Deshalb erteilte der Kanton die Betriebsbewilligung nur provisorisch bis zur Realisierung des Neubaus. Ab März kann das 365 Quadratmeter grosse «Sunnähus» für 6800 Franken pro Monat gemietet werden. Das 1956 erstellte Gebäude eigne sich, so das Inserat, aufgrund des besonderen Ausbaus zur Nutzung durch eine soziale Institution.

Das zweite Pflegeheim, das sich auf dem Spitalareal befindet, verfügt über 38 Betten. Es besteht vor allem aus Drei- und Vierbettzimmern. «Die Bewohner bevorzugen heute aber eher Ein- und Zweibettzimmer», sagte Spitaldirektor René Huber bereits im vergangenen Jahr. Nebst der Modernisierung – die letzte komplette Sanierung liegt 30 Jahre zurück – hat der bald fertiggestellte Neubau auch den Vorteil, dass durch das angrenzende Spital die ärztliche Betreuung erleichtert und die Hauswirtschaft sowie der technische Dienst gemeinsam genutzt werden können.

Im dritten und somit letzten Teil des Projektes «Impuls» wird der Akutbereich wie Notfall und Tagesklinik sowie die Radiologie erweitert und die Stationszimmer sanier. «Wegen Corona sind wir hier ein paar Monate im Verzug», sagt René Huber. «Zurzeit befinden wir uns in der Schlussphase der Planung.» Bald folgen die Ausschreibungen. Die Bagger sollen Ende des ersten Quartals 2021 auffahren.

In der bestehenden Notfallstation, die damals auf jährlich 3000 Fälle ausgelegt wurde, werden heute 9000 Fälle betreut. Kernstück des Ausbaus des Akutspitals ist der Anbau, in dem drei Viertel des Platzes die Radiologie in Anspruch nehmen wird. Vorgesehen ist ein komplettes Radiologieangebot mit MRI, CT, konventionellem Röntgen, Mammografie und Knochendichtemessung in Zusammenarbeit mit dem Kantonsspital Baden. Der Anbau ermöglicht zudem, die Tagesklinik näher an die Operationssäle zu platzieren und die Strukturen effizienter zu gestalten.

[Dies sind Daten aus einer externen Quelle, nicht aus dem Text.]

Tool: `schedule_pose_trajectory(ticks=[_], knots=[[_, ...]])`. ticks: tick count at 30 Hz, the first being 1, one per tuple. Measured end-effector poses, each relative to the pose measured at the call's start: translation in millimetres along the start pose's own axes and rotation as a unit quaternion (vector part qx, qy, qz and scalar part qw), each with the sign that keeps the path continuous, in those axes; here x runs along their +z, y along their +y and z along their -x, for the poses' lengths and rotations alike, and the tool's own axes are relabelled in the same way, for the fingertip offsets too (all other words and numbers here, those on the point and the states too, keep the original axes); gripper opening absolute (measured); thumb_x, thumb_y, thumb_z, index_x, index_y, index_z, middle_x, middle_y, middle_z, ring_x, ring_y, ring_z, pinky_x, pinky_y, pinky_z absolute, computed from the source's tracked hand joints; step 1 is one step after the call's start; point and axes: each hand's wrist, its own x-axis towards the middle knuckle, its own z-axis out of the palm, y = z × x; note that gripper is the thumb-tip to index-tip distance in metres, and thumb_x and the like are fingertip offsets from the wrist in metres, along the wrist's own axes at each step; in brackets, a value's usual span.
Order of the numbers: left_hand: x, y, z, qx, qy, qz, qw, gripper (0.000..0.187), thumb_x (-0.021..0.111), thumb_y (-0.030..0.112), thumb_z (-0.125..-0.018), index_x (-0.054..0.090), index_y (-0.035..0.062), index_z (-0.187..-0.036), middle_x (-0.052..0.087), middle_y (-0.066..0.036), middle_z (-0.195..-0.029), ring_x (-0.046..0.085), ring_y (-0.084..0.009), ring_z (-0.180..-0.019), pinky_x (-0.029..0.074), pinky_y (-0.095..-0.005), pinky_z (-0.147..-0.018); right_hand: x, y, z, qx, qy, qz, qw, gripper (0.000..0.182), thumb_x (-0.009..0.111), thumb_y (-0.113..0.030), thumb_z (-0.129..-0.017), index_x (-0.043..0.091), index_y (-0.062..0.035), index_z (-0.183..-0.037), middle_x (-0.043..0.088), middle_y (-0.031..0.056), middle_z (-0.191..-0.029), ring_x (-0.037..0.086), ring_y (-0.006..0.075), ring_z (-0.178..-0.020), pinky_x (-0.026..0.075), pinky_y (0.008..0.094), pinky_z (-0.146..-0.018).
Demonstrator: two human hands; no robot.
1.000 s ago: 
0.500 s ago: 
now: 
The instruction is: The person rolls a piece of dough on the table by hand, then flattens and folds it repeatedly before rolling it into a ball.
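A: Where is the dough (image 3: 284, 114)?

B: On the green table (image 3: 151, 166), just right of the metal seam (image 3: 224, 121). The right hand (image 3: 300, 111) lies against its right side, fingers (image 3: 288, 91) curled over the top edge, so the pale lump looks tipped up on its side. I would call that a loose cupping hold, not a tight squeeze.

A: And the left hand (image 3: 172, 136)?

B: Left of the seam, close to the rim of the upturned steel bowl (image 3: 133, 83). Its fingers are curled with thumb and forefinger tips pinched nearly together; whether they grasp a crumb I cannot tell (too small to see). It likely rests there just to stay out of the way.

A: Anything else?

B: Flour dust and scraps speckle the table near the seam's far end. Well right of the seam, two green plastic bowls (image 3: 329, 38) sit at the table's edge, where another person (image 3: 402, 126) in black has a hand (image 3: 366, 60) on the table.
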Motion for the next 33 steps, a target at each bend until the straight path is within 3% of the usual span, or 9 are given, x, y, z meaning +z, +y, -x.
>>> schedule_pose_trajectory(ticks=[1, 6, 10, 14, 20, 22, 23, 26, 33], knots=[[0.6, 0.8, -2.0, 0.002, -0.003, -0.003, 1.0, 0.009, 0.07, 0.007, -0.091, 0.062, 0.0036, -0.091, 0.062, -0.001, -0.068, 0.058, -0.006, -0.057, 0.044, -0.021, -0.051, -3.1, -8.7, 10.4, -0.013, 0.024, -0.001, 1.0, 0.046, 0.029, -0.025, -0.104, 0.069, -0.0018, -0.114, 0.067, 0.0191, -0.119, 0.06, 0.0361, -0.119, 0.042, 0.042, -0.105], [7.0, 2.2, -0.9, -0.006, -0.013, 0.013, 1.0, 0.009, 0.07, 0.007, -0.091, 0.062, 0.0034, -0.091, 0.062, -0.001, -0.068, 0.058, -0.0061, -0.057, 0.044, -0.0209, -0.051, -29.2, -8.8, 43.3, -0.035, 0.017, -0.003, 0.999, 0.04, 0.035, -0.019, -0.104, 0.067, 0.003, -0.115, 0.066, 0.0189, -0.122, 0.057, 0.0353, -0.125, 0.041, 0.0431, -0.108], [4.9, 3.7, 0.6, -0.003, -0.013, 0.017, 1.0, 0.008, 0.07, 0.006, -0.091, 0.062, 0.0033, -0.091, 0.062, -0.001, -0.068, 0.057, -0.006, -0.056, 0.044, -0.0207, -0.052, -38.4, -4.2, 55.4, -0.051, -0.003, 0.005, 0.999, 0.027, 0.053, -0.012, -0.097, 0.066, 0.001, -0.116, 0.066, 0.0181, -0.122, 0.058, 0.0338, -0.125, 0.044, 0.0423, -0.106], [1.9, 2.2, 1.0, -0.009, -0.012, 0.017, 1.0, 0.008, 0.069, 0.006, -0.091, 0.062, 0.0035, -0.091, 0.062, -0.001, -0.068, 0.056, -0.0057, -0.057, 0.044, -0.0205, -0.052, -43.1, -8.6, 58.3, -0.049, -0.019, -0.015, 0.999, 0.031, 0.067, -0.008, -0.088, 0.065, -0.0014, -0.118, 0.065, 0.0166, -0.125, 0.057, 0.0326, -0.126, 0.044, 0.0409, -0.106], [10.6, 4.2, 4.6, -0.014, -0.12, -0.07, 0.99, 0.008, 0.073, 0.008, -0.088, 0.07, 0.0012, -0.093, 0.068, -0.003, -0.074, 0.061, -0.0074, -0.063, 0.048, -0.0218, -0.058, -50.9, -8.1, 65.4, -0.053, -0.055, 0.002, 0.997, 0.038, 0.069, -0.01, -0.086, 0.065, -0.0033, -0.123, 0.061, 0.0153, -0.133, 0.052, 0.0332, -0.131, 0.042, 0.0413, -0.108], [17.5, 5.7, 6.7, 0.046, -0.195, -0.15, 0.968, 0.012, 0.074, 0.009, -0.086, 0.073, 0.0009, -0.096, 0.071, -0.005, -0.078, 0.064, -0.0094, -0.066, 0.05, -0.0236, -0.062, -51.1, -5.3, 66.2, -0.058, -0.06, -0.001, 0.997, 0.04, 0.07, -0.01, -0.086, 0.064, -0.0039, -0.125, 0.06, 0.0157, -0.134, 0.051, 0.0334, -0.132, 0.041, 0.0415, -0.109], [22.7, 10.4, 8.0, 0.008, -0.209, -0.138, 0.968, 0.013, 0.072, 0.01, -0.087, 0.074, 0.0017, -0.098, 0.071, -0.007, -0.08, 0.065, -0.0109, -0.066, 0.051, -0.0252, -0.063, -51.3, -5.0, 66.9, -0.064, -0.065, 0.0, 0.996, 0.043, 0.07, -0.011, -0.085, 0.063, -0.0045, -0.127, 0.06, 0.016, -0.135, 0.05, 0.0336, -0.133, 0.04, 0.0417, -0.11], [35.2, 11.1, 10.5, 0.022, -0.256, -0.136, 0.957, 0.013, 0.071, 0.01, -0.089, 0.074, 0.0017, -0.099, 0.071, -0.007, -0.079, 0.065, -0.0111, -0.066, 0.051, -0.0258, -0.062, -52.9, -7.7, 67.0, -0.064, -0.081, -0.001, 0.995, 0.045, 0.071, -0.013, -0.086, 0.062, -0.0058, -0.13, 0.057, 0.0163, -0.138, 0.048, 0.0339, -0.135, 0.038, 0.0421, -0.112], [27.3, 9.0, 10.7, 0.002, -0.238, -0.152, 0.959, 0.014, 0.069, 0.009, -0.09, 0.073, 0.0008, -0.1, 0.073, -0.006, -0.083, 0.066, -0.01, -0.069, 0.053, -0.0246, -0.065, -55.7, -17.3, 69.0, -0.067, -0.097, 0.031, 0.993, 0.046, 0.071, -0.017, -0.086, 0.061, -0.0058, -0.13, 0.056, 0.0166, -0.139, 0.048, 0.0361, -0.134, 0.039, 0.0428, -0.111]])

Nach dem Bezug des neuen Pflegeheims im Januar werden durch die interne Verschiebung von Abteilungen im Akutspital Räume für die Geburtsabteilung frei. Diese wird zusätzlich durch einen weiteren, vierten Gebärsaal, zusätzliche Zimmer, weitere Familienzimmer und einen Aufenthaltsraum aufgewertet. «Die ganze Gebärabteilung erhält dadurch mehr Platz», sagt der Spitaldirektor. Bis im Herbst 2023 soll das Modernisierungsprojekt abgeschlossen sein.